It’s been hard to escape from the sequel of a certain vampire film, even for those of us who have earnestly endeavoured to do so. That said, the winsome tale of whining teens does provide a fecund contrast to Park Chan-wook’s grown up take on the pitfalls of a succubic love affair. Where the shallow “Twilight” focus is on teen abstinence, the brooding “Thirst” is all about adult passion.

Father Sang-hyeon (Song Kang-ho) just wants to help people. As a Catholic priest doling out the last rites and offering what religious support he can in his local hospital, the seemingly powerless Sang-hyeon is tired of seeing patients slip from his grasp and from their tenuous grip on life. Enlisting in a medical experiment in an effort to find a vaccine against the horrifying EV disease, Sang-hyeon apparently dies only to later awake and find himself the sole survivor of 500 test subjects.

Mistakenly hailed as a modern miracle by relatives of the sick patients who cling to any chance for the survival of their loved ones, Sang-hyeon goes back to work at his old hospital. Lady Ra, an acquaintance of Sang-hyeon from his childhood, is convinced of his healing powers and invites him to pray for her simpleton son Kang-woo (Shin Ha-kyun) to which Sang-hyeon reluctantly obliges. When Kang-woo’s cancer apparently vanishes, Lady Ra takes Sang-hyeon into her home where he soon catches the eye of Kang-woo’s mousy wife Tae-ju (Kim Ok-bin).

But all is not well with Sang-hyeon. Discovering that a blood transfusion was the cause of his mystifying survival of the disease, he is soon craving for the claret. With one taboo broken (albeit draining the red stuff from willing patients at his hospital), Sang-hyeon is quickly succumbing to pleasures of an altogether more carnal kind with Tae-ju waiting in the wings…

Nominated for the Palm D’Or at Cannes and joint-winner of the Jury prize, “Thirst” has some serious critical clout behind it, Park Chan-wook’s status as a festival favourite notwithstanding. There’s plenty to recommend it too; the premise of a priest unexpectedly ending up as something unholy through the desire to do good is a decent start, coupled with the off-kilter aspect that it deals with the Catholic faith which is a niche religion in Korea.

For this reviewer at least, the film just doesn’t quite deliver the way it should. Far from a paucity of ideas, it’s perhaps the over-abundance of motifs and vignettes that prevent the film really hanging together. Is it a film of a devout man’s crisis of faith? A battle against lust? A twisted love story? Park Chan-wook tries to have his cake and eat it by interweaving all three but such a strategy never quite pays off.

That’s not to say there aren’t delightful moments, and plenty of Park Chan-wook’s trademark askew humour. From a girl’s love of running barefoot through the streets at night to a mother’s incarceration in her own body, along with the permanent watery presence of cuckold Kang-woo, there are things which you just won’t see in another film.

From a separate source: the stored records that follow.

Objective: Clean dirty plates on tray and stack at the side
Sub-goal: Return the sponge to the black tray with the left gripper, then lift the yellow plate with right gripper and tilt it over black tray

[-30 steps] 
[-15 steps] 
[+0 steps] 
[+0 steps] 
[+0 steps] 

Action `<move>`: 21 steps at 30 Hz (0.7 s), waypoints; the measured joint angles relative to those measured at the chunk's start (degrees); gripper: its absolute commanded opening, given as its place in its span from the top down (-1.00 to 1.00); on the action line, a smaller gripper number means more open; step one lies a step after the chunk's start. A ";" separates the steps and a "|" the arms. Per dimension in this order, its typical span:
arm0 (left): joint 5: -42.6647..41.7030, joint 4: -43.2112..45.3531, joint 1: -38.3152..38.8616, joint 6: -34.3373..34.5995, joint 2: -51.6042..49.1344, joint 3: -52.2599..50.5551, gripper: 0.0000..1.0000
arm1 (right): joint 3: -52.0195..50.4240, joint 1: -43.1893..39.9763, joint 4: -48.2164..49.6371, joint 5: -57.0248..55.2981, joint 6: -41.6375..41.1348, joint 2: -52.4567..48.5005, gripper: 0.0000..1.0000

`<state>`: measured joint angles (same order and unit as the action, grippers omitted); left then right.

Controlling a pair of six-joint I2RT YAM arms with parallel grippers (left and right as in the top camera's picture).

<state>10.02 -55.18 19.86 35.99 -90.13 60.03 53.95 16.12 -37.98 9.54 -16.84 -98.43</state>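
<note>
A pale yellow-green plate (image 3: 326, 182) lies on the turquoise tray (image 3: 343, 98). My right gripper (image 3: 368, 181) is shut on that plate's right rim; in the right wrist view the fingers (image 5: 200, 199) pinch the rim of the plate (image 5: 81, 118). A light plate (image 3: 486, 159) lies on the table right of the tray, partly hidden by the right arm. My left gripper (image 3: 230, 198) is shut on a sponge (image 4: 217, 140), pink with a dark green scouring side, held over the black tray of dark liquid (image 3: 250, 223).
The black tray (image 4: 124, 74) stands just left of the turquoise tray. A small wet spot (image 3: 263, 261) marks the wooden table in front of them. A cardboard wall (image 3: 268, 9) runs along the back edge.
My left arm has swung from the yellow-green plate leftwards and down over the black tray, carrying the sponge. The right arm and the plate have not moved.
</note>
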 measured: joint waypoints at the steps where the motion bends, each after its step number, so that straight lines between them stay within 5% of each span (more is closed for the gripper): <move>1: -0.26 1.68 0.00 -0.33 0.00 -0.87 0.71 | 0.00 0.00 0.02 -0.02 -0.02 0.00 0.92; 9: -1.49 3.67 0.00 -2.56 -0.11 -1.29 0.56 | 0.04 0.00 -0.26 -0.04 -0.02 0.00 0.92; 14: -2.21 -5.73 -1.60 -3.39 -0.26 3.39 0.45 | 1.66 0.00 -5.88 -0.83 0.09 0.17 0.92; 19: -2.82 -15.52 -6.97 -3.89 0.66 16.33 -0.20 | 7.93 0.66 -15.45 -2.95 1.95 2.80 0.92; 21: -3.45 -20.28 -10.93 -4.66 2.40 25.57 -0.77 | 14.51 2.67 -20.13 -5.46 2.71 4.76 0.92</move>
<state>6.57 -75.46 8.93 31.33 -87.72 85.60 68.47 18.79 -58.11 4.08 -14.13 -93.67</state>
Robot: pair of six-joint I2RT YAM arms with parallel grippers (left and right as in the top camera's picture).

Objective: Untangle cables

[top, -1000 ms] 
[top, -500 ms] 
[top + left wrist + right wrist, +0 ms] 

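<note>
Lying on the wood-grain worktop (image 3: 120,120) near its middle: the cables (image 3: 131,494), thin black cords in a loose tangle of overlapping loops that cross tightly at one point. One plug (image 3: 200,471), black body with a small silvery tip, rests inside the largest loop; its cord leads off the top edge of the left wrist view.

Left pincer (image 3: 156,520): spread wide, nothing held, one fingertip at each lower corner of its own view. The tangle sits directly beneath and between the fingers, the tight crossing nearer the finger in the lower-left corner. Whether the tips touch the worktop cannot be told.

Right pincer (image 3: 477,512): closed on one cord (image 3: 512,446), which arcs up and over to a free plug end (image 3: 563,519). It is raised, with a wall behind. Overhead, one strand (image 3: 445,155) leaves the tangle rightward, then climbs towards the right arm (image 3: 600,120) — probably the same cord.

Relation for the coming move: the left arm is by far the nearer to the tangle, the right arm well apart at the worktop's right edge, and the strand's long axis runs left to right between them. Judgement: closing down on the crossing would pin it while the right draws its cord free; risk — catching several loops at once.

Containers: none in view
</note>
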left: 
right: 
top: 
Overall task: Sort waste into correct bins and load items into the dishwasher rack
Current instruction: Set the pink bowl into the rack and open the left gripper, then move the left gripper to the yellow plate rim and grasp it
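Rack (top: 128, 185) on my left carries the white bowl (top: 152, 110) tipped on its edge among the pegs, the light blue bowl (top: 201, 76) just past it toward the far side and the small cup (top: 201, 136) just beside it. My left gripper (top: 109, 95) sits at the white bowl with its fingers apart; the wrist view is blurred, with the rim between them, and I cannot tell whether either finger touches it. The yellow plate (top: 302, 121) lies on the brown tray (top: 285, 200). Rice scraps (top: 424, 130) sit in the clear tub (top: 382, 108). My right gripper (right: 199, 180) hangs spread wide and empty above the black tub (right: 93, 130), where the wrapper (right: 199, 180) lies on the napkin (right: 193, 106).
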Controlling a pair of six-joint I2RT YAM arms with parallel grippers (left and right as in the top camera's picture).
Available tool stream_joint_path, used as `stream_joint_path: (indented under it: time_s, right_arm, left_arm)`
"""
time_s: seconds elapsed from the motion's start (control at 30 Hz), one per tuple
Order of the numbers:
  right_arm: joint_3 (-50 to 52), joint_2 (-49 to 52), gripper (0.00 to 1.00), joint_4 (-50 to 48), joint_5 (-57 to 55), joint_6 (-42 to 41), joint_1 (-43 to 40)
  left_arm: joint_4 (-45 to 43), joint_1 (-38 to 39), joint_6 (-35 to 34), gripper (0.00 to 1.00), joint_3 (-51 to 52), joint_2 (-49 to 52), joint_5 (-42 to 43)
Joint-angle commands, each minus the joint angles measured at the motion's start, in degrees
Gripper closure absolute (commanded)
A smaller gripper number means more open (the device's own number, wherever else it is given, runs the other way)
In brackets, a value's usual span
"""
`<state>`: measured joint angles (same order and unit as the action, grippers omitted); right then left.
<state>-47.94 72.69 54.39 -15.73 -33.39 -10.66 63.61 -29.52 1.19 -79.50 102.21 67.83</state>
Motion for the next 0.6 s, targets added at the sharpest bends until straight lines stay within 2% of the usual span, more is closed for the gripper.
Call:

Yet there are too many narrative lurches, threads that never pay off and that story conflict at its core which makes “Thirst” ultimately unsatisfying. At 133 minutes (or 145 minutes for the Director’s Cut) it’s a long film and it takes too long to get going. Similarly, by the time of the love affair comes around, the plot twists and turns this way and that in an effort to get to the finish line. The final sequence is hilarious and enjoyably inventive and yet, working as its own short film, it feels like it belongs in another narrative entirely.

Song Kang-ho is fine as Sang-hyeon although he’s always slightly remote which makes it difficult to connect with the priest’s plight. Kim Ok-bin is screamingly good as the scheming Tae-ju and her transformation from dowdy wife to murderous mistress is a cornerstone of the film. Shin Ha-kyun is a disappointment, hamstrung by a one-note characterisation which he never manages to escape, although Park Chan-wook regular Oh Dal-su has some fun in a cameo.

I don’t want to be too harsh on “Thirst” but, for all its merits, it is symptomatic of a slide in the coherence of Park Chan-wook’s oeuvre that began with “Sympathy For Lady Vengeance”, a film which started out as a simple revenge tale and mushroomed into a treatise on moral relativism. And cake making. Even “Oldboy”, for all its bravura and excess, was a freight train which came close to coming off the rails more than once and yet was always clung on to make it all the way down the line.

However, to compare “Thirst” to Park Chan-wook’s earlier works is an illustration of how the proliferation of good ideas can get in the way of a focused film. “Sympathy For Mr Vengeance”, for all its bleakness, is a masterclass of composed filmmaking: a tale of essentially good people making the wrong decisions for the right reasons and inviting very bad consequences, Park Chan-wook marshalling all the filmic elements like the pieces on a chess board to draw the audience inexorably to the breathtaking climax.

Bottom Line

"Thirst" is certainly not a bad film. And even a misfiring Park Chan-wook film is still more interesting than 90% of modern movies, be they labelled 'horror' or not. Let's hope that another "JSA" is on the cards for Park Chan-wook's next outing.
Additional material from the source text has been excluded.